▶ PROBLEM STATEMENT:
What are the lines, word for word, from the line with "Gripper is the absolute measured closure" up to and including the line with "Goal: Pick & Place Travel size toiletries" in the records below? Omit the pictures.

=== SUPPLIED MATERIAL ===

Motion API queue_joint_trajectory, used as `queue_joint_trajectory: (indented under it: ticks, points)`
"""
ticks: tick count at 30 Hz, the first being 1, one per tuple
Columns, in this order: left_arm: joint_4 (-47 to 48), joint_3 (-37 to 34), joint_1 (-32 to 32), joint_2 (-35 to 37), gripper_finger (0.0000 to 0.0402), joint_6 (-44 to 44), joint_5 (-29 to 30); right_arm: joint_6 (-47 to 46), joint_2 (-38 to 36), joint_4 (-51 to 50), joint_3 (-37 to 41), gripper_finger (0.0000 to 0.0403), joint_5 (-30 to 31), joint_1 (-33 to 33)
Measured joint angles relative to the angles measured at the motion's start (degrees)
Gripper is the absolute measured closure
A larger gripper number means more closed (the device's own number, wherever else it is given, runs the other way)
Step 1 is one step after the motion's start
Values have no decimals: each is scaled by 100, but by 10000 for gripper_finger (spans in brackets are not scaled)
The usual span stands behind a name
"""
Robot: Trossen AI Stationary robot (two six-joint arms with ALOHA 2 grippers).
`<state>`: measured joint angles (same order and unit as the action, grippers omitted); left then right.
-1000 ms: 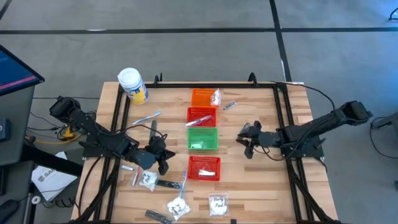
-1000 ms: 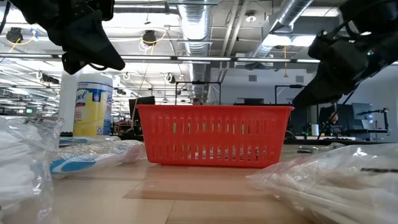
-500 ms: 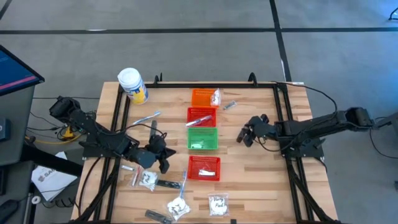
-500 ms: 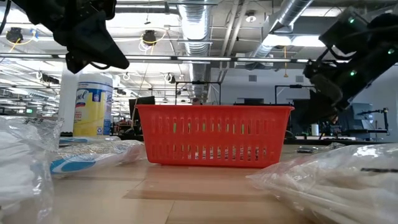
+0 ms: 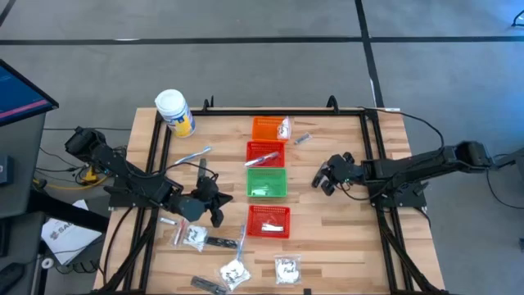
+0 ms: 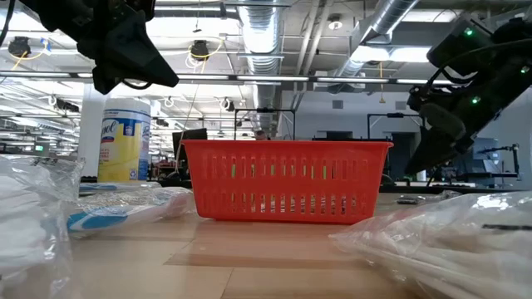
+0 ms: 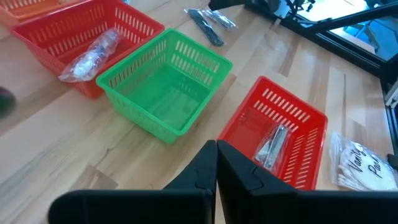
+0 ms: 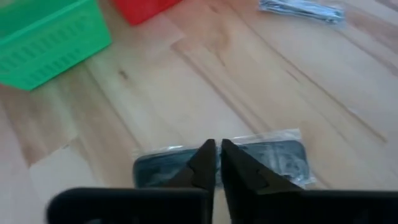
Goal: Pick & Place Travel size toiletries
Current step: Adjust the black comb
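Note:
My right gripper point(image 8: 215, 155) is shut low over the bare wood right of the green basket point(image 5: 267, 182), on a dark flat strip in clear wrap point(image 8: 273, 155). My left gripper point(image 7: 216, 163) is shut and holds nothing; it hovers left of the near red basket point(image 5: 268, 220), which holds a silvery tube point(image 7: 273, 142). Clear sachets point(image 5: 286, 269) and a toothbrush point(image 5: 240, 246) lie flat near the table's front edge. Another dark strip point(image 5: 303, 138) lies by the orange basket point(image 5: 264, 127). My right gripper is shut at the middle of the dark strip's long near edge point(image 8: 186, 163), its fingers slanting down and lying across the strip. The strip lies flat on the table. The fingers themselves hide the exact place of contact.
A large white jar with a yellow label point(image 5: 174, 112) stands at the far left corner. The middle red basket point(image 7: 87, 59) holds a clear sachet. Black frame rails point(image 5: 372, 164) run along the table's sides. Bare wood lies between the baskets and the right rail.
My right gripper has swung a little toward the table's far edge, tipped further downward and sunk onto the dark strip, then closed its fingers on it. The strip still lies flat. The left arm has kept still.

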<state>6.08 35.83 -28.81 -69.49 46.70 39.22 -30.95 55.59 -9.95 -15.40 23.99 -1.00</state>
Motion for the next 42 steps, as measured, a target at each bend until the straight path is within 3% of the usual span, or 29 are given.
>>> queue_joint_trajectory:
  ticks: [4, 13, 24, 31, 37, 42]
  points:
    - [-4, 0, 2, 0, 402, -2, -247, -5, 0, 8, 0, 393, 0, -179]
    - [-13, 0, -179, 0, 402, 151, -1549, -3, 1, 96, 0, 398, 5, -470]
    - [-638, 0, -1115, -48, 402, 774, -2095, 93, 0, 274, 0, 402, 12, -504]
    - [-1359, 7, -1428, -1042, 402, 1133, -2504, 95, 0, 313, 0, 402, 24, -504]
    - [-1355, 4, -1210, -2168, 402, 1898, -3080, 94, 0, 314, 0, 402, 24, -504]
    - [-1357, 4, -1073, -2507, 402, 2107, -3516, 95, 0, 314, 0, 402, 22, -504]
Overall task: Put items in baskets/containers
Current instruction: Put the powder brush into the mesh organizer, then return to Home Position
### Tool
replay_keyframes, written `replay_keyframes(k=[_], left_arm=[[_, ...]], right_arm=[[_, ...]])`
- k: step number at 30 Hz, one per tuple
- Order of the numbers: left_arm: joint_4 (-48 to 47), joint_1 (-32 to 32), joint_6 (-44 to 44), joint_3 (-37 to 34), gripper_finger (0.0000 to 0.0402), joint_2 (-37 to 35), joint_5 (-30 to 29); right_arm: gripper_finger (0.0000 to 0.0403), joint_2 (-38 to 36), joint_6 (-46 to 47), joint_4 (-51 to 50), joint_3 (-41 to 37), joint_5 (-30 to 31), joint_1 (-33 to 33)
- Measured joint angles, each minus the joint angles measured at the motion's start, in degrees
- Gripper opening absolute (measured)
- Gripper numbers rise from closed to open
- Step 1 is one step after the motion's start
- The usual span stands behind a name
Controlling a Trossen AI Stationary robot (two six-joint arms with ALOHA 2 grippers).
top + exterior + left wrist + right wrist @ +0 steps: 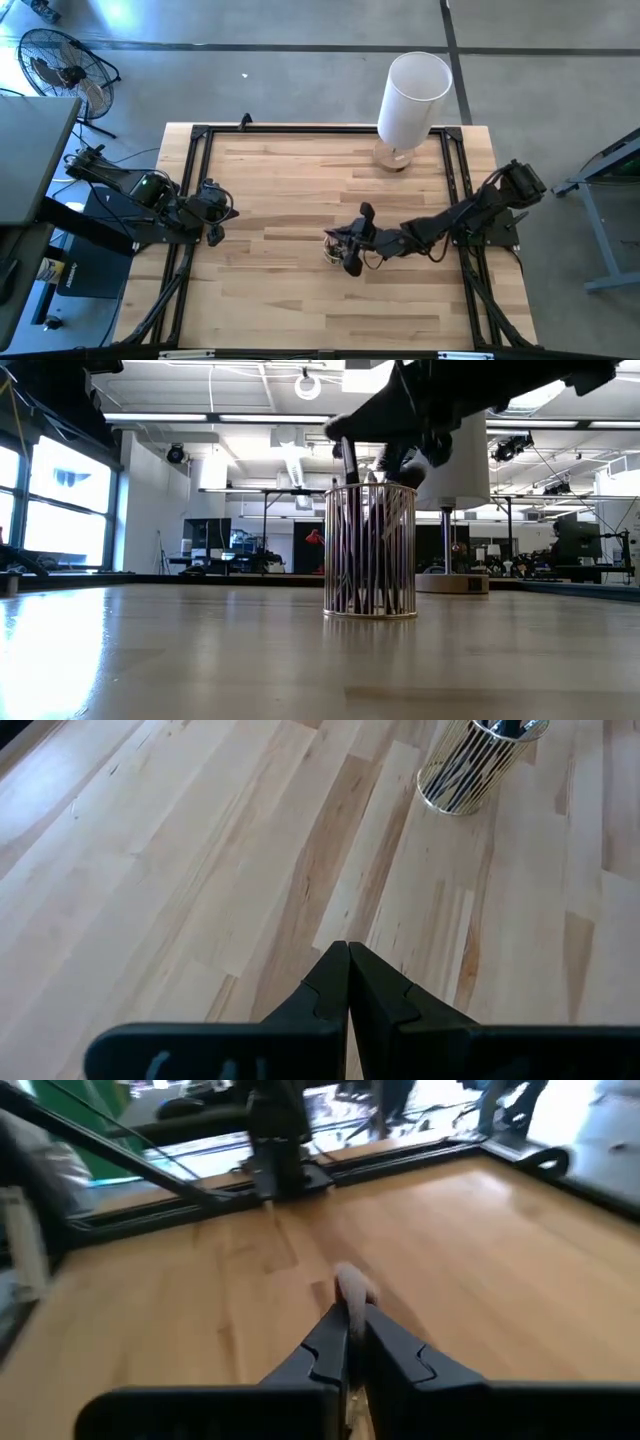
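A small round ribbed clear cup point(370, 550) stands on its base at the table's middle; it also shows in the high view point(333, 252) and the left wrist view point(478, 765). Several thin brushes point(349, 510) stand in it, leaning on its rim. My right gripper point(405, 460) hovers just over the cup's rim and is shut on one brush point(352, 1288). My left gripper point(213, 232) waits near the table's left edge, shut and empty; in its wrist view point(348, 955) the fingers meet. My right gripper pinches a brush between its two fingers just behind its pale bristle tip point(352, 1292), which sticks out past the fingertips. The fingers hide the handle. In the low view the gripper comes down slanting over the cup; where the brush's other end is, I cannot tell.
A tall white cylinder on a wooden base point(412, 100) stands at the table's far edge, right of middle. Black frame rails point(190, 200) run along the table's sides. Bare wood lies between the cup and my left gripper and toward the near edge.
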Motion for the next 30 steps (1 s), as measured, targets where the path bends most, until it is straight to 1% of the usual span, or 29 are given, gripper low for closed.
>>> replay_keyframes(k=[3, 6, 9, 13, 16, 19, 22, 25, 28, 30], left_arm=[[-0.02, 0.0, 0.03, 0.0, 0.0, 0.01, -0.02], [-0.01, 0.0, 2.71, 0.0, 0.0, 0.0, -0.03], [0.02, 0.0, 4.59, 0.0, 0.0, 0.02, -0.43], [0.17, 0.0, 4.05, 0.0, 0.0, 0.01, -0.62], [0.21, 0.0, 4.06, 0.0, 0.0, 0.0, -0.84], [0.22, 0.0, 4.07, 0.0, 0.0, 0.01, -1.1], [0.32, 0.0, 4.04, 0.0, 0.0, 0.02, -0.18], [0.36, 0.0, 4.04, 0.0, 0.0, 0.02, 0.89], [0.36, 0.0, 4.04, 0.0, 0.0, 0.01, 1.15], [0.38, 0.0, 4.04, 0.0, 0.0001, 0.0, 1.16]], right_arm=[[0.0028, 0.0, 2.86, -0.16, -0.1, -3.49, -1.1], [0.0045, 0.0, 3.42, -0.54, -0.12, -5.54, -1.95], [0.0065, 0.0, 2.84, -1.4, -0.12, -6.17, -2.3], [0.0094, 0.0, 3.57, -3.31, -0.12, -7.71, -2.94], [0.0118, -0.01, 2.49, -3.62, -0.12, -9.91, -3.34], [0.0139, -1.0, 0.98, -3.79, -0.19, -10.55, -3.61], [0.0157, -4.29, -2.36, -3.97, -0.19, -10.75, -3.66], [0.0166, -8.73, -6.97, -5.59, -0.19, -10.71, -3.66], [0.0163, -13.97, -11.8, -8.77, -0.17, -10.51, -3.66], [0.0153, -17.49, -14.72, -12.7, -0.17, -10.42, -3.63]])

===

▶ SOLVED PROBLEM:
Gripper is the absolute measured closure
A larger gripper number means more closed (the device's own number, wherever else it is given, runs the other way)
Step 1 is one step after the motion's start
Values have no decimals: each is scaled by 100, but by 10000 for gripper_finger (spans in brackets are not scaled)
The usual span stands behind a name
"""
Robot: Trossen AI Stationary robot (two six-joint arms with ALOHA 2 grippers).
`<state>`: measured joint angles (same order and unit as the action, grippers omitted); left then right.
-1000 ms: 
-1000 ms: 
-500 ms: 
-500 ms: 
+0 ms: 
+0 ms: 
+0 ms: 
+0 ms: 
Goal: Pick & Place Travel size toiletries

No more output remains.